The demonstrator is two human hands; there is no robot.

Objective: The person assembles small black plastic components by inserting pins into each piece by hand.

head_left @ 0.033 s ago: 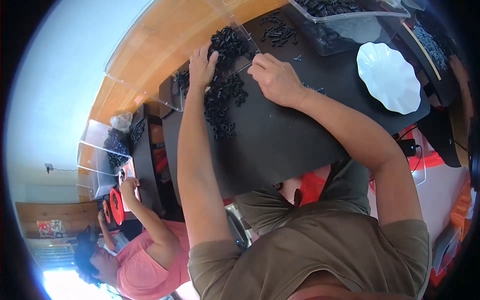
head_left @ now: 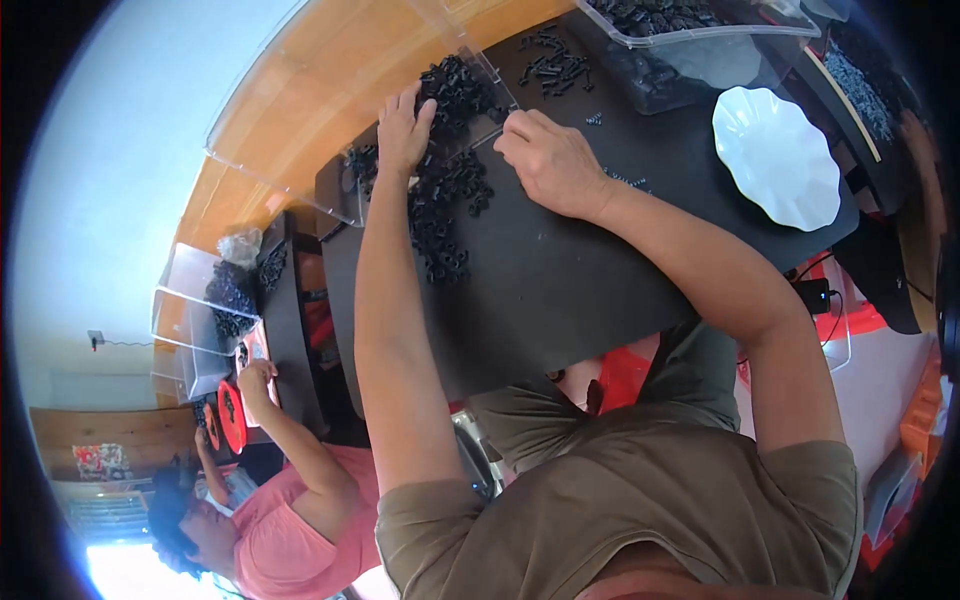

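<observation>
My left hand (head_left: 403,135) rests with its fingers stretched out and thumb apart on a heap of small black plastic parts (head_left: 452,185). The heap spreads from inside a tipped clear plastic box (head_left: 487,72) onto the dark table. At the near right corner of that box, my right hand (head_left: 545,160) has its fingers curled round the rim. Just beyond the right hand lie more black parts (head_left: 555,68), longer and thinner. A few small metal springs (head_left: 594,119) lie to its right.
A white scalloped dish (head_left: 778,158) sits at the table's right side. Behind it stands a clear bin (head_left: 690,40) of black parts. To the left, a co-worker in a pink top (head_left: 300,515) works at another table, beside a red dish (head_left: 231,416).
</observation>
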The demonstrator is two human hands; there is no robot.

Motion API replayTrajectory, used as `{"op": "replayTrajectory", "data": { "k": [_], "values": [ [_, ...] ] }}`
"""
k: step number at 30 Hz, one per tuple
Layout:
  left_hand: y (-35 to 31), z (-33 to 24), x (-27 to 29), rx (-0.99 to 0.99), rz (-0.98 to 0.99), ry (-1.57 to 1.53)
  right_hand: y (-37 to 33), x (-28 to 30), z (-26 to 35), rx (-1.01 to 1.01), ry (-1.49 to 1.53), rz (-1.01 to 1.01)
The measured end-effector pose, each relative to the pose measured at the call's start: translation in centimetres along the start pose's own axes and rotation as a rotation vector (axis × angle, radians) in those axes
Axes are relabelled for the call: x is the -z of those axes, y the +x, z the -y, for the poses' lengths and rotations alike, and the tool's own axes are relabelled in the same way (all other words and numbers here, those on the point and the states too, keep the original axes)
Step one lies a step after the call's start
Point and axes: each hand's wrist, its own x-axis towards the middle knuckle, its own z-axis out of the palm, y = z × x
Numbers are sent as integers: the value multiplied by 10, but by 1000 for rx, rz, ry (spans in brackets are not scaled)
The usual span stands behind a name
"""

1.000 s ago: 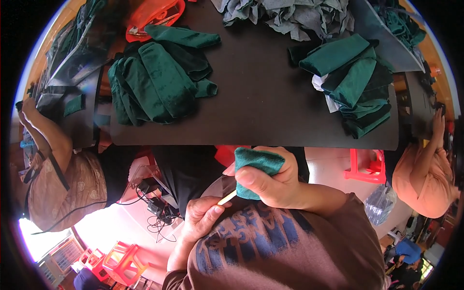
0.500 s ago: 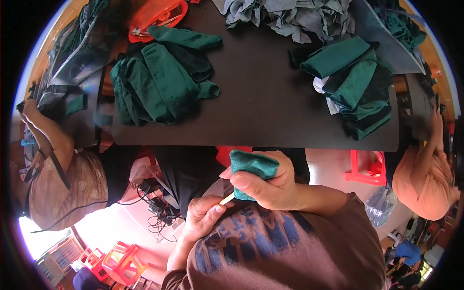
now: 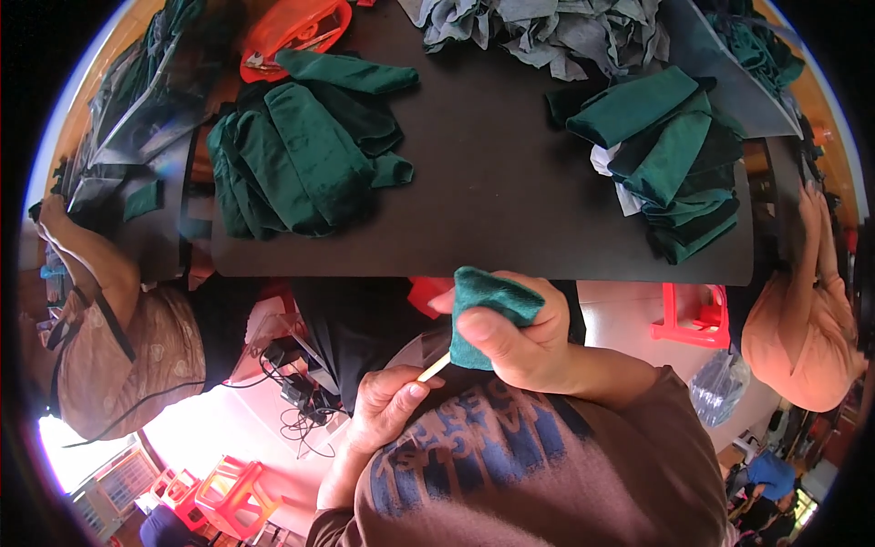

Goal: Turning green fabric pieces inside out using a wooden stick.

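A small piece of green velvet fabric (image 3: 490, 310) is gripped in my right hand (image 3: 519, 342), thumb on the near side and fingers behind it. My left hand (image 3: 392, 401) pinches a thin pale stick (image 3: 436, 366). The stick's far end meets the lower left edge of the green fabric; whether it goes inside is hidden. Both hands are over my lap, just short of the table's near edge. On the dark table (image 3: 474, 201) lie a heap of green velvet pieces (image 3: 301, 164) at the left and a stack of green velvet strips (image 3: 674, 137) at the right.
Crumpled grey fabric (image 3: 556, 36) covers the table's far side, beside an orange-red basket (image 3: 305, 32). Clear plastic panels flank the table. People work at left (image 3: 137, 356) and right (image 3: 793, 337). Red stools (image 3: 232, 497) and tangled black cables (image 3: 296, 392) are on the floor.
My right hand has shifted slightly right and away from me with the green fabric. More of the pale stick now shows between the hands. My left hand has barely moved.
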Motion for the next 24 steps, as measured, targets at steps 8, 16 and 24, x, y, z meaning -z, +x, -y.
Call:
{"op": "replayTrajectory", "data": {
  "k": [8,16,24],
  "values": [
    [-3,0,-6,73,-30,-173,-3,-2,-15,160,-81,91],
    [-4,-3,-11,129,-50,-329,0,-2,-14,189,-73,148],
    [-6,-7,-9,157,-48,-378,1,3,-15,290,-348,254]
  ]
}}
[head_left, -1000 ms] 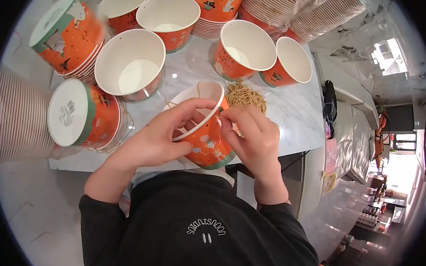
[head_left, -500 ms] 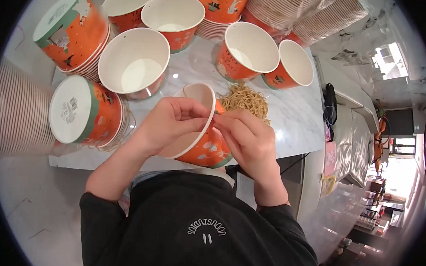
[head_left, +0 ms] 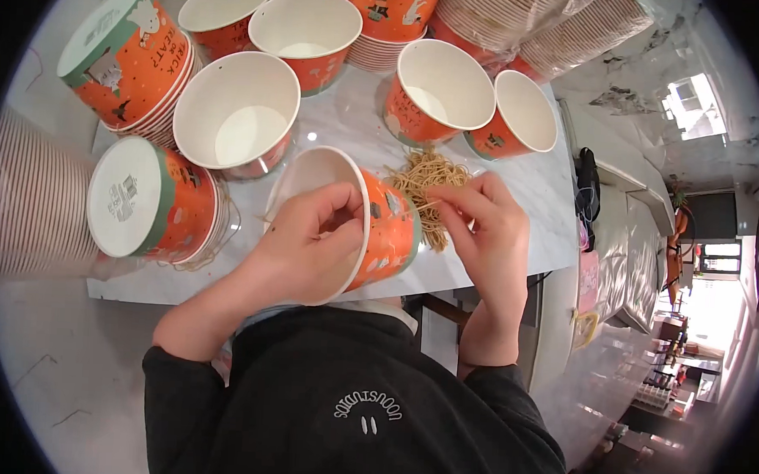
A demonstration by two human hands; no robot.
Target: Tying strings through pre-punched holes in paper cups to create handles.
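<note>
A paper bucket [head_left: 388, 233], orange with a green base band and white inside, lies tilted on its side at the table's near edge, its mouth facing left. My left hand [head_left: 316, 234] reaches into the mouth with curled fingers against the rim, steadying the bucket; the fingertips are partly hidden. My right hand [head_left: 486, 229] is just right of the bucket's base, thumb and forefinger pinched on a thin tan cord [head_left: 429, 205]. Behind that hand lies a tangled pile of tan cords [head_left: 425, 173] on the table.
Several open paper buckets [head_left: 237, 112] stand across the far side of the marble table [head_left: 525, 209]. Upside-down stacks of buckets [head_left: 127, 196] are at the left, with loose cords beside them. Plastic-wrapped stacks [head_left: 524, 23] stand at the back. A pale sofa [head_left: 616, 247] is to the right.
My right hand has moved right, away from the rim, and pinches a cord beside the pile. The bucket has turned, showing more of its printed side, with my left hand still at its mouth.
</note>
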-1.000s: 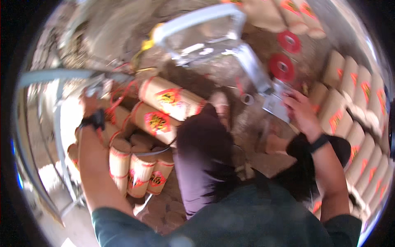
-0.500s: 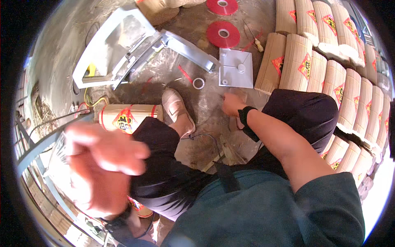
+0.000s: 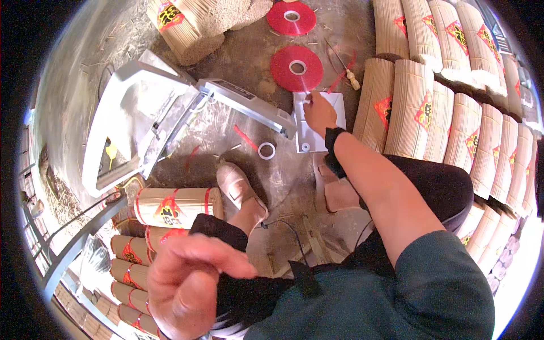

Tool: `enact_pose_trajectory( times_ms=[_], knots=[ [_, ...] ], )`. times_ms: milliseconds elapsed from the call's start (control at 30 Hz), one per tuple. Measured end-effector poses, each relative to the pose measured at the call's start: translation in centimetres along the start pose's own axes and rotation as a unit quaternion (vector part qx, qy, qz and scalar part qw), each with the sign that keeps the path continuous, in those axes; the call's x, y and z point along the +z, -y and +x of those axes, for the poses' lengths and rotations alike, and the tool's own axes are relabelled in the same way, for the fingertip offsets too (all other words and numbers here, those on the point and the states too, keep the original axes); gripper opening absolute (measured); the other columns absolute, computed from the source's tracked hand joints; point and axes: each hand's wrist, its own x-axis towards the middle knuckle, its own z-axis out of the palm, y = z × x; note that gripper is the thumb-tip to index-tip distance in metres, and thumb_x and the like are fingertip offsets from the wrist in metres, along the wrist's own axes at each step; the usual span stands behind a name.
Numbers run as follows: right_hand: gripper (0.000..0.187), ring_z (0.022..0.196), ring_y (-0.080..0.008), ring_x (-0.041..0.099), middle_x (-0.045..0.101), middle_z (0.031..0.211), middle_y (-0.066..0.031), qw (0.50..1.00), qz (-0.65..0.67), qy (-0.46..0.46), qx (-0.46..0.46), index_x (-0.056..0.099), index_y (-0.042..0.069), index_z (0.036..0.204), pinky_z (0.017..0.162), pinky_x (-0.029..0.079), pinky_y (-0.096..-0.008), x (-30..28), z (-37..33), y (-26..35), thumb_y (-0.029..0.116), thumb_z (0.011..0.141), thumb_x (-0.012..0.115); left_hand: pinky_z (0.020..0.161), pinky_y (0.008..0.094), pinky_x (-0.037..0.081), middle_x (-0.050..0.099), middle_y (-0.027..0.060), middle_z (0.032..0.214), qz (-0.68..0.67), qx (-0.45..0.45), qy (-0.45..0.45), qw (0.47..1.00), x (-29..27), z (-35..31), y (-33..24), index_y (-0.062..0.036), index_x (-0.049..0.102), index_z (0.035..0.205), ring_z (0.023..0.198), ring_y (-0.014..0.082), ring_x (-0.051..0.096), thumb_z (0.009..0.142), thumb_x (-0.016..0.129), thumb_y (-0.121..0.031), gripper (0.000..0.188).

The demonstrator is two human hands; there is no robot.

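My right hand point(image 3: 318, 111) reaches over a white square plate point(image 3: 309, 133) on the floor. Its fingers are pinched together at the plate's far left corner, where a small pale bit shows at the tips, too small to name. Just beyond lies a large red tape roll point(image 3: 281, 69) with a white core. My left hand point(image 3: 192, 277) is raised above my left knee, fingers loosely bent, thumb apart and nothing held. Below it is a bundle of thin sticks point(image 3: 150, 207) with red bands and a red diamond label.
A grey-white metal machine point(image 3: 243, 102) stands left of the plate. Another red tape roll point(image 3: 291, 18), an awl-like tool point(image 3: 352, 79) and a small white ring point(image 3: 266, 151) lie on the floor. Stacked stick bundles point(image 3: 411, 107) line the right side; loose sticks point(image 3: 232, 17) lie far left.
My right hand has moved forward from beside my foot to the white plate. My left hand has moved down and to the right. The view has shifted, showing more bundles at left.
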Motion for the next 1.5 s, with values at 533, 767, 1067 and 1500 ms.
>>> enact_pose_trajectory(
  times_ms=[533,767,1067,1500],
  knots=[
    [0.077,0.1,-0.0408,0.059,0.05,0.123,-0.0245,0.958,-0.223,0.092,-0.156,0.026,0.011,0.139,0.079,0.05,-0.048,-0.3,8.2,1.6,0.023,0.076,0.069,0.087,0.0373,0.045,0.06,0.0207,0.097,-0.076,-0.101,0.072,0.989,-2.3,1.2,-0.5,0.0077,0.049,0.115,0.092,0.0273,0.059,0.092,0.051,-0.017,0.034],
    [0.078,0.11,-0.0434,0.053,0.046,0.129,-0.0281,0.974,-0.077,-0.019,-0.213,0.025,0.003,0.138,0.09,0.046,-0.0471,-3.0,5.9,1.8,0.022,0.076,0.068,0.077,0.037,0.05,0.062,0.017,0.082,-0.027,-0.044,-0.051,0.997,-0.7,-0.1,-0.7,0.0056,0.053,0.098,0.076,0.0262,0.061,0.085,0.041,-0.003,0.02],
    [0.08,0.121,-0.0271,0.049,0.043,0.134,-0.0227,0.939,0.249,0.039,-0.232,0.027,0.0,0.135,0.099,0.041,-0.0361,-13.7,-7.7,12.0,0.01,0.072,0.075,0.087,0.0323,0.047,0.064,0.0107,0.098,0.076,0.085,0.019,0.993,-1.8,0.6,1.0,0.0016,0.055,0.114,0.095,0.0202,0.061,0.095,0.052,-0.024,0.032],
    [0.09,0.118,-0.0272,0.051,0.046,0.132,-0.0224,0.813,0.313,0.157,-0.465,0.017,0.005,0.141,0.097,0.045,-0.0377,-19.7,-30.0,14.7,0.003,0.071,0.075,0.095,0.0338,0.041,0.057,0.0074,0.122,-0.184,0.289,0.184,0.921,1.1,-8.2,4.1,-0.0078,0.046,0.131,0.111,0.0174,0.052,0.081,0.07,-0.011,0.055]
  ],
)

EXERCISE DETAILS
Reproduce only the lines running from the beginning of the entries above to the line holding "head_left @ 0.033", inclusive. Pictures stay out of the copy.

ANSWER AREA
The demonstrator is two human hands; there is no robot.

Objective: The person assembles small black plastic components by inserting pins into each piece by hand.

head_left @ 0.033 s ago: 

That finishes the output.